🤖 AI Summary
In zero-shot text-to-speech (TTS), precisely controlling paralinguistic attributes—such as brightness/darkness or warmth/coldness—via natural language descriptions to shape listeners’ perceptual voice impressions remains challenging. This paper proposes the first end-to-end text-to-impression vector generation framework. It introduces a low-dimensional, continuous impression intensity embedding space and couples a large language model (LLM) to enable differentiable, direct mapping from semantic descriptions to impression vectors, seamlessly integrated into a zero-shot TTS architecture. The method requires no reference audio or manual hyperparameter tuning, and supports high-fidelity, disentangled control over 20+ semantic antonymic impression pairs. Comprehensive objective and subjective evaluations demonstrate significant improvements over baselines across multi-dimensional impression synthesis tasks, with a +2.1 MOS gain in subjective listening tests.
📝 Abstract
Para-/non-linguistic information in speech is pivotal in shaping the listeners' impression.

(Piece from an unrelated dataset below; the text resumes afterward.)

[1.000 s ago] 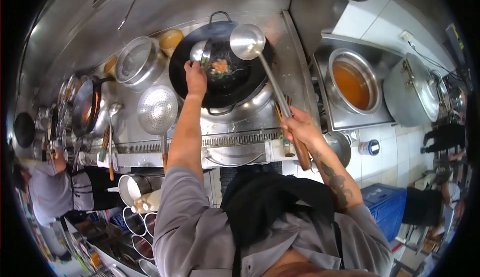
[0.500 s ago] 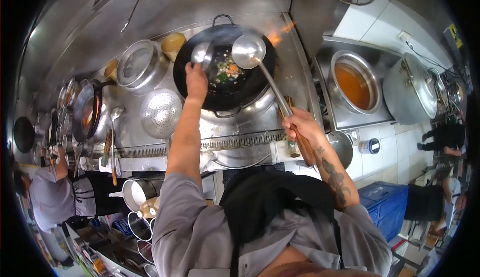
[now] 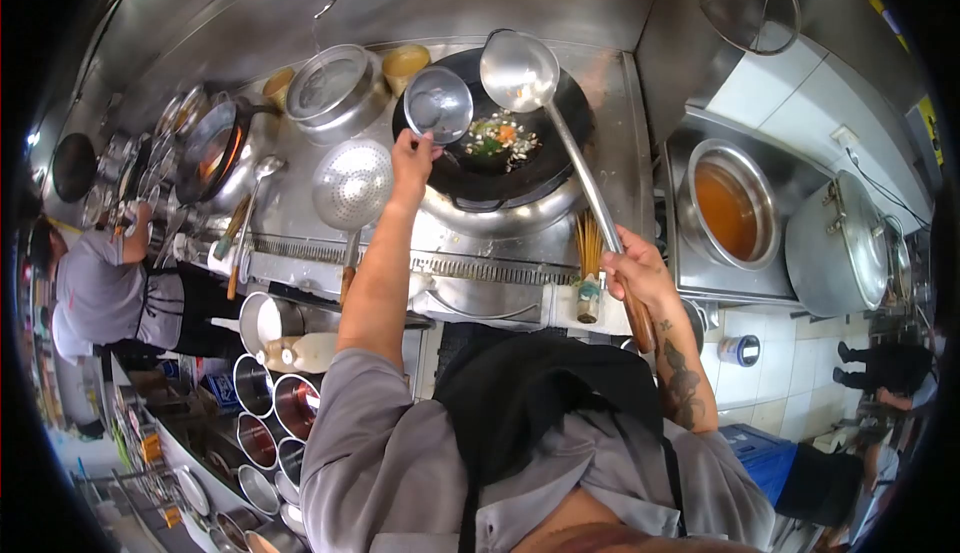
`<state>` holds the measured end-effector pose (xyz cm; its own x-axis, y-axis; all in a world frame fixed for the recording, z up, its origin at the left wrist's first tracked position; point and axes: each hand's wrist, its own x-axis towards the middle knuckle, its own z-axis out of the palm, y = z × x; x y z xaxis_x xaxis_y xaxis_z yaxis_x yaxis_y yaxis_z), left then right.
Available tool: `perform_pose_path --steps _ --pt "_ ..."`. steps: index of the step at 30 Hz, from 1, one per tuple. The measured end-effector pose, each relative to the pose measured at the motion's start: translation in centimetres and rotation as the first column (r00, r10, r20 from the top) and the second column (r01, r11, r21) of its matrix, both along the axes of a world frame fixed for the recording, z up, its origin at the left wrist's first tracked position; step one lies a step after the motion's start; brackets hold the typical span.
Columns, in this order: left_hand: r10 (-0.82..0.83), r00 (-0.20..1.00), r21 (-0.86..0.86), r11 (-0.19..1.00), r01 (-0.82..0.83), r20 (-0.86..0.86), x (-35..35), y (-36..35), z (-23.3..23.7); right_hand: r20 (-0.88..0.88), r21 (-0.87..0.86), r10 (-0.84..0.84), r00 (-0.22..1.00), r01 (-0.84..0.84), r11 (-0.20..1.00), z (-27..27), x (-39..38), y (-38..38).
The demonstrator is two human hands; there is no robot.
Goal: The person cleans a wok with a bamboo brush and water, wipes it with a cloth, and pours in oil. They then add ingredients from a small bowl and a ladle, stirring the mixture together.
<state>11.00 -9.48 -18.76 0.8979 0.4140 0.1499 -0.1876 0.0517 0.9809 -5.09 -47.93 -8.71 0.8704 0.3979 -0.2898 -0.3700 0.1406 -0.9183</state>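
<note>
My left hand (image 3: 412, 165) pinches the rim of a small metal bowl (image 3: 438, 103) over the left side of a black wok (image 3: 572, 118). The bowl's hollow faces me and looks nearly bare. Closed round the wooden handle of a long metal ladle (image 3: 575, 158) is my right hand (image 3: 642, 271). The ladle's head hangs above the wok's back edge, with a few small bits in it. Chopped food (image 3: 503, 138), white, green and orange, lies in the middle of the wok.
Left of the wok lie a perforated skimmer (image 3: 352, 185) and a lidded metal pot (image 3: 328, 88). A bamboo brush (image 3: 588, 268) stands at the front edge. On the right are a pot of orange liquid (image 3: 728, 211) and a large pot (image 3: 835, 253). Another person (image 3: 115, 278) works at far left.
The small bowl has turned from tipped over the wok to facing me, nearer the wok's left edge. The ladle's head has moved back a little. Flame behind the wok no longer shows. The view has shifted.
</note>
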Motion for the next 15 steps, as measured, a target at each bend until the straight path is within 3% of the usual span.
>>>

Although zero-shot text-to-speech (TTS) has achieved high speaker fidelity, modulating subtle para-/non-linguistic information to control perceived voice characteristics, i.e., impressions, remains challenging. We have therefore developed a voice impression control method in zero-shot TTS that utilizes a low-dimensional vector to represent the intensities of various voice impression pairs (e.g., dark-bright). The results of both objective and subjective evaluations have demonstrated our method's effectiveness in impression control. Furthermore, generating this vector via a large language model enables target-impression generation from a natural language description of the desired impression, thus eliminating the need for manual optimization.